Pulmonary blood flow and its distribution: regulation of pulmonary blood flow distribution
Pulmonary blood flow is essentially equal to cardiac output. Therefore, the factors that mainly control cardiac output are peripheral as well as pulmonary blood flow control.
The lungs have two circulations, high pressure, low flow, and low pressure, high flow. High-pressure, low-flow circulation supplies arterial blood to the trachea, bronchial tree (including terminal bronchioles), the supporting tissues of the lungs, and the outer coat (periosteum) of the arteries. and pulmonary veins.
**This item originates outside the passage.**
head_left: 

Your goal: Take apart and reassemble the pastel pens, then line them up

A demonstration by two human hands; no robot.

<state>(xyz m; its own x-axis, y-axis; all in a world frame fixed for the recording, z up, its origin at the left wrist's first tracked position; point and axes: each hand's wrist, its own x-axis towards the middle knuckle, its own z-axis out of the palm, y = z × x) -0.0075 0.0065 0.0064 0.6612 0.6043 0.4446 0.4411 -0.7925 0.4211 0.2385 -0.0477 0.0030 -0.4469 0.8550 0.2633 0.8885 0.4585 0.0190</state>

The bronchial artery, a branch of the thoracic aorta, supplies blood to most of these aortic systems at a pressure only slightly lower than the aortic pressure. Low pressure, high circulation delivers venous blood from all parts of the body to the alveolar capillaries where oxygen (O2) is added and carbon dioxide (CO2) is removed. The pulmonary artery (receiving blood from the right ventricle) and its arterial branches transport blood to the alveolar capillaries for gas exchange,
Pulmonary blood flow is essentially equal to cardiac output. Therefore, the factors that mainly control cardiac output are peripheral as well as pulmonary blood flow control. In most conditions, the pulmonary vessels that act like tubes can expand with increasing pressure and narrow with decreasing pressure. For fully oxygenated blood to occur, blood must be distributed to segments of the lungs where the alveoli are best oxygenated. This allocation is done by the following mechanism.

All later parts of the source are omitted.